Indian-American electrical engineer and physicist

Ravindra Nath Sudan (also called Ravi Sudan; June 8, 1931 – January 22, 2009) was an Indian-American electrical engineer and physicist who specialized in plasma physics. He was known for independently discovering the whistler instability in 1963, an instability which causes audible low-frequency radio waves to be emitted in the magnetosphere in the form of whistler waves. He also pioneered the study of the generation and propagation of intense ion beams, and contributed to theories of plasma instabilities and plasma turbulence.

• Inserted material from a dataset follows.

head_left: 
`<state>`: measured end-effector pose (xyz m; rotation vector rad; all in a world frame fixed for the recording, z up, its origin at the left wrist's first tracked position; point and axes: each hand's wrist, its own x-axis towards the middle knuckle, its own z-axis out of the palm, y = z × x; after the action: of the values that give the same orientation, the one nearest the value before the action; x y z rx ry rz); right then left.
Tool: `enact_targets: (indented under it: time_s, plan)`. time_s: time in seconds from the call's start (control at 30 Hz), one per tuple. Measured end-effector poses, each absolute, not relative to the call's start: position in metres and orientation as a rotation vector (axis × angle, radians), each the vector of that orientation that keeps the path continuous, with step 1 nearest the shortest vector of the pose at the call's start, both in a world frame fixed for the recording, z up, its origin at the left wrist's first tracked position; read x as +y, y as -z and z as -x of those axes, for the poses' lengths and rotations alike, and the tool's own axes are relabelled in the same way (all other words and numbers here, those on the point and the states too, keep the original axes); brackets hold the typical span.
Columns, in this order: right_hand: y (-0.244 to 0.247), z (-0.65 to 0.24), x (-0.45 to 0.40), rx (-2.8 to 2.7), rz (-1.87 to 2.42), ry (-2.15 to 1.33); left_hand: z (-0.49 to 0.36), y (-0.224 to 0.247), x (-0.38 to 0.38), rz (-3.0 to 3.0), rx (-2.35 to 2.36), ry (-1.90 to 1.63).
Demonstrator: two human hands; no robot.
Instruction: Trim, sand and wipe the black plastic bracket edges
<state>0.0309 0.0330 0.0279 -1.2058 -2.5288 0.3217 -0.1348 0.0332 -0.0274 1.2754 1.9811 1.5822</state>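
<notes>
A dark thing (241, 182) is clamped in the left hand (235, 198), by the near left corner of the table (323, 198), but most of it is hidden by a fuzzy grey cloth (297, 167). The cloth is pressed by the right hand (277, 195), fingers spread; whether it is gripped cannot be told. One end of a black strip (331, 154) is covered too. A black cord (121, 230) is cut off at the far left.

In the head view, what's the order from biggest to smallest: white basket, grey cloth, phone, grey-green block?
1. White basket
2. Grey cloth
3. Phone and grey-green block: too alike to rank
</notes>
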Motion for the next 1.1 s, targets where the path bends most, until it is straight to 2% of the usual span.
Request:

== Early life and career ==
Sudan studied at Punjab University (Bachelor's degree in 1948) and at the India Institute of Science, where he received his diploma in 1952. In 1955, he received his doctorate in electrical engineering from Imperial College London, where he was a Tata Fellow. He then worked as an engineer at the British Thomson-Houston Company until 1957 and then at Imperial Chemical Industries.

From 1958, he was a scientist at Cornell University (in Simpson Linke's electrical engineering laboratory). His studies of power cut-off devices there led him to plasma physics. In 1959, he became assistant professor there and 1968 professor of electrical engineering and applied physics. He was IBM Professor of Engineering there from 1975 and from 1975 to 1985, the director of the Laboratory for Plasma Studies. He retired as Professor Emeritus in 2001.

In 1984, he founded the Cornell Theory Center with Kenneth G. Wilson and was its deputy director from 1985 to 1987. In 1970–71, he headed the theoretical plasma physics department at the US Naval Research Laboratory. From 1970 to 1973, he was a visiting scientist at the International Center for Theoretical Physics (ICTP) in Trieste and in 1975 at the Institute for Advanced Study in Princeton. In 1983, he was a Senior Research Fellow of the Fusion Research Institute at the University of Texas at Austin.

== Honors and awards ==
In 1968, Sudan was elected a fellow of the American Physical Society. In 1989, he received the James Clerk Maxwell Prize for Plasma Physics. In 1994, he received the gold medal from the Czechoslovak Academy of Sciences.